The invention has the specific beneficial effects that: the motor adopts a double-stator single-rotor structure, fully utilizes the larger inner cavity space of the low-speed high-torque direct-drive synchronous motor, greatly improves the torque density and the material utilization rate of the motor, and can greatly reduce the volume and the weight of the motor under the same power. On the premise of not considering the change of heat dissipation conditions, the torque density of the double-stator motor can be improved by about 40% compared with that of a conventional single-stator motor; or the motor volume can be reduced by about 30% under the same power. The permanent magnet/reluctance hybrid rotor double-stator synchronous motor has the outstanding advantages of reliable structure, low cost, high efficiency, high torque density and mechanical integration level, high utilization rate of motor structural materials and the like.

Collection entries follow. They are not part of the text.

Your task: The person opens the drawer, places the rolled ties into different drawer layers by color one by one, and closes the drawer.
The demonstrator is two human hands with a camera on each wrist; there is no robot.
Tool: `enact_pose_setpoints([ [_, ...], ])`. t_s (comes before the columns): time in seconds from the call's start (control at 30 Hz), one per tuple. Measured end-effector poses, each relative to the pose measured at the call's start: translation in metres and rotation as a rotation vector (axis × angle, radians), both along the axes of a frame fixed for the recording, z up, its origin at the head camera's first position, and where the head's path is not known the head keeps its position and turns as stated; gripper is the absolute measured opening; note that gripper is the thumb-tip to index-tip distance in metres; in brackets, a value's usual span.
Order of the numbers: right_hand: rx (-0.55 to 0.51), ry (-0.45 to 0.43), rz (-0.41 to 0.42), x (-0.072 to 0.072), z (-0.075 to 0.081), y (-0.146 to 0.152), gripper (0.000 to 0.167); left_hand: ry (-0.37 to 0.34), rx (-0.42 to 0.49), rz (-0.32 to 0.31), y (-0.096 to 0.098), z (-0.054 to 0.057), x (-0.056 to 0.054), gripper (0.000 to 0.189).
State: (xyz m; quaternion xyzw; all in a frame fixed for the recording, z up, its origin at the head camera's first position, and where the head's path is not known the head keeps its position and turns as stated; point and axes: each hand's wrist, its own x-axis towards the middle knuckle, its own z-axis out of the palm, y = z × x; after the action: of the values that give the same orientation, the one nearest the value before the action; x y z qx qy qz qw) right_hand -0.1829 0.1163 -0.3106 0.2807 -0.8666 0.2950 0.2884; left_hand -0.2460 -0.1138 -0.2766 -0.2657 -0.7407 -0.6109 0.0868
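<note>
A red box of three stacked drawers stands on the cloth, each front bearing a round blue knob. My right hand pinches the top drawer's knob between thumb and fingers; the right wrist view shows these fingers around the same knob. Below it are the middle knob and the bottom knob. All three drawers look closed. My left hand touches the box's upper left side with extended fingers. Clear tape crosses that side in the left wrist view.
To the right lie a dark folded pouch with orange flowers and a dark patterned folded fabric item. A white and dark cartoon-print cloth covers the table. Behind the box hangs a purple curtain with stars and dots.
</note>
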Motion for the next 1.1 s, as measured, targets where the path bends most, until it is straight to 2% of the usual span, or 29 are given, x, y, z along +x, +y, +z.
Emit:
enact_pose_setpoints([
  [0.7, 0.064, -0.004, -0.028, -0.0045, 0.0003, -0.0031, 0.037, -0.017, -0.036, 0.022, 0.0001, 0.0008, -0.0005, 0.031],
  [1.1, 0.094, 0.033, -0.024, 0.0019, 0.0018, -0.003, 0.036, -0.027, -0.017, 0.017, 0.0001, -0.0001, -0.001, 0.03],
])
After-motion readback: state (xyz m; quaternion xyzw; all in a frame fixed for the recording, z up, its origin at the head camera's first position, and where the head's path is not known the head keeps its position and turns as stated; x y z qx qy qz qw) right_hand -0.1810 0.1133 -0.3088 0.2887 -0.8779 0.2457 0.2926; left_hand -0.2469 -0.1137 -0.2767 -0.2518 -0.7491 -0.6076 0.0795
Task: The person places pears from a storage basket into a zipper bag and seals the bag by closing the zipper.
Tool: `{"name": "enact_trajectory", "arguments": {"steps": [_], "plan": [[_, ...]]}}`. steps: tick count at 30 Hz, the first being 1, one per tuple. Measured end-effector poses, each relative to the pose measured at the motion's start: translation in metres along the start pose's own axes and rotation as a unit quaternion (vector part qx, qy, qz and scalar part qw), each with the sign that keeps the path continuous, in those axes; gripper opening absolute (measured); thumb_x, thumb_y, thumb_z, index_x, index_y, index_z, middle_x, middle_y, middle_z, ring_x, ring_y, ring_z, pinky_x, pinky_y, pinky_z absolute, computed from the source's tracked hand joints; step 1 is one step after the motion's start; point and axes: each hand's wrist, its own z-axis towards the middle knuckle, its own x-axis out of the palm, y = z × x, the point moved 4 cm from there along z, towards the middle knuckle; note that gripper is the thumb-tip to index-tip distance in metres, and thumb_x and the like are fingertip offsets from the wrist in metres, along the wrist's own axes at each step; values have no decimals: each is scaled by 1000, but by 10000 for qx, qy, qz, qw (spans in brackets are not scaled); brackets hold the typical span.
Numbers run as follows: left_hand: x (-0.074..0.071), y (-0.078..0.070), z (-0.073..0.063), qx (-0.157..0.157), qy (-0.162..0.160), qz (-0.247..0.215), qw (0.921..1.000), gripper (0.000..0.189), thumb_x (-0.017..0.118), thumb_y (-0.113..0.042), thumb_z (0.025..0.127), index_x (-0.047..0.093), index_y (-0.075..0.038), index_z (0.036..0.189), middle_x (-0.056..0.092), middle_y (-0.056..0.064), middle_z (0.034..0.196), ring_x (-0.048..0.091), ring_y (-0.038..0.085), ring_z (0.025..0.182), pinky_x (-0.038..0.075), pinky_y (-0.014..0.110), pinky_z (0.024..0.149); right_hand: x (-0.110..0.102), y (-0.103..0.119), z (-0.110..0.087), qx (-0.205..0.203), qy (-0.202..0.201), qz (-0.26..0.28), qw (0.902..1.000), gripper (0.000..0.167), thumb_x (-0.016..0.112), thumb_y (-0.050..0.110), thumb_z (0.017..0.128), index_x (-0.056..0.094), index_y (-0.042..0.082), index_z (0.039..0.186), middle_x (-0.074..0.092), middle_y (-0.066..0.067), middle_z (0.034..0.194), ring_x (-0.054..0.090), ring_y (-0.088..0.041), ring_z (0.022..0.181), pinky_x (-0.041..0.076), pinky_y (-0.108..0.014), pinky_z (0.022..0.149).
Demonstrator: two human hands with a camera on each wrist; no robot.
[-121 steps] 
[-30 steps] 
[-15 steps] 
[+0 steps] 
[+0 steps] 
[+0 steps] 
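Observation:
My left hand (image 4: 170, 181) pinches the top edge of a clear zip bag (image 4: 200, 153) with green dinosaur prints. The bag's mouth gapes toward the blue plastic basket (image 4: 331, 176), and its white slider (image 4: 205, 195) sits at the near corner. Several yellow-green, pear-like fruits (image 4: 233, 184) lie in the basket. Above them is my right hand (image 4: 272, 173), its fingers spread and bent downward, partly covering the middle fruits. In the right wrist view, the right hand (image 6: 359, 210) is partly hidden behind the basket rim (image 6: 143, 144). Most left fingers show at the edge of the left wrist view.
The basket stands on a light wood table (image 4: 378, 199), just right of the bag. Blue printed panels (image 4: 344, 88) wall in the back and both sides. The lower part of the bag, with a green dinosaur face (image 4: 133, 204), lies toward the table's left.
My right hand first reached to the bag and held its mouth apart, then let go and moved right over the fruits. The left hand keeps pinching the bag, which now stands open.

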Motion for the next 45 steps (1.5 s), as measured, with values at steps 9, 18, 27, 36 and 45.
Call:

The novel hybrid rotor has the advantages of the permanent magnet auxiliary reluctance type rotor, simultaneously enables the permanent magnet and the reluctance structure to be relatively independent, solves the problems of multiple design parameters and high optimization difficulty of the permanent magnet auxiliary reluctance type rotor, and has more flexible design mode; the requirements of the motor on the permanent magnet demand and the magnetic performance are greatly reduced, and the motor cost is reduced; the motor can simultaneously generate electromagnetic torque and reluctance torque, so that the torque density of the motor is improved, the two torques are mutually independent, the flexibility of a control mode is greatly enhanced, and the torque density, the efficiency, the weak magnetic speed regulation capability and the utilization rate of an inverter of the motor are improved.

The magnetic conductive layer (6-1) and the non-magnetic conductive layer (6-2) of the reluctance part on the rotor adopt U-shaped structures, which are equivalent to increasing the air gap on the motor quadrature axis, thereby improving the quadrature axis reluctance and being beneficial to improving the reluctance torque of the motor; the thickness of each magnetic barrier structure adopts a structure that the thickness of the magnetic conduction layer (6-1) is gradually reduced from the middle to the two sides, so that the modulation effect of the magnetic barrier structure on the magnetic field is improved, the sine of the air gap magnetic field between the inner stator and the rotor is improved, and the harmonic content is reduced; the permanent magnets on the rotor adopt a segmented anisotropic magnetizing mode, so that the permanent magnetic field close to an air gap is more concentrated, the magnetic flux density distribution of the air gap of the motor is more similar to sine, the harmonic content is less, the magnetic density distribution is more uniform, the salient pole effect of the rotor of the motor can be further enhanced, and the electromagnetic torque output capacity and the permanent magnet utilization rate are further improved. The outer stator is matched with the surface-mounted permanent magnet at the outer side of the rotor, so as to solve the contradiction that the motor has lower rotating speed, more pole pairs and limited slot number, the outer stator adopts a fractional slot structure, and simultaneously, the equivalent distribution effect of fractional slot windings and the weakening effect on tooth harmonic counter-potential are utilized to achieve the effects of improving potential waveforms and improving the utilization rate of windings. The inner stator is matched with the inner side magnetic resistance structure of the rotor, and the inner stator adopts a distributed winding structure in order to reduce the harmonic content of the motor, improve the magnetic resistance torque and improve the sine of counter potential.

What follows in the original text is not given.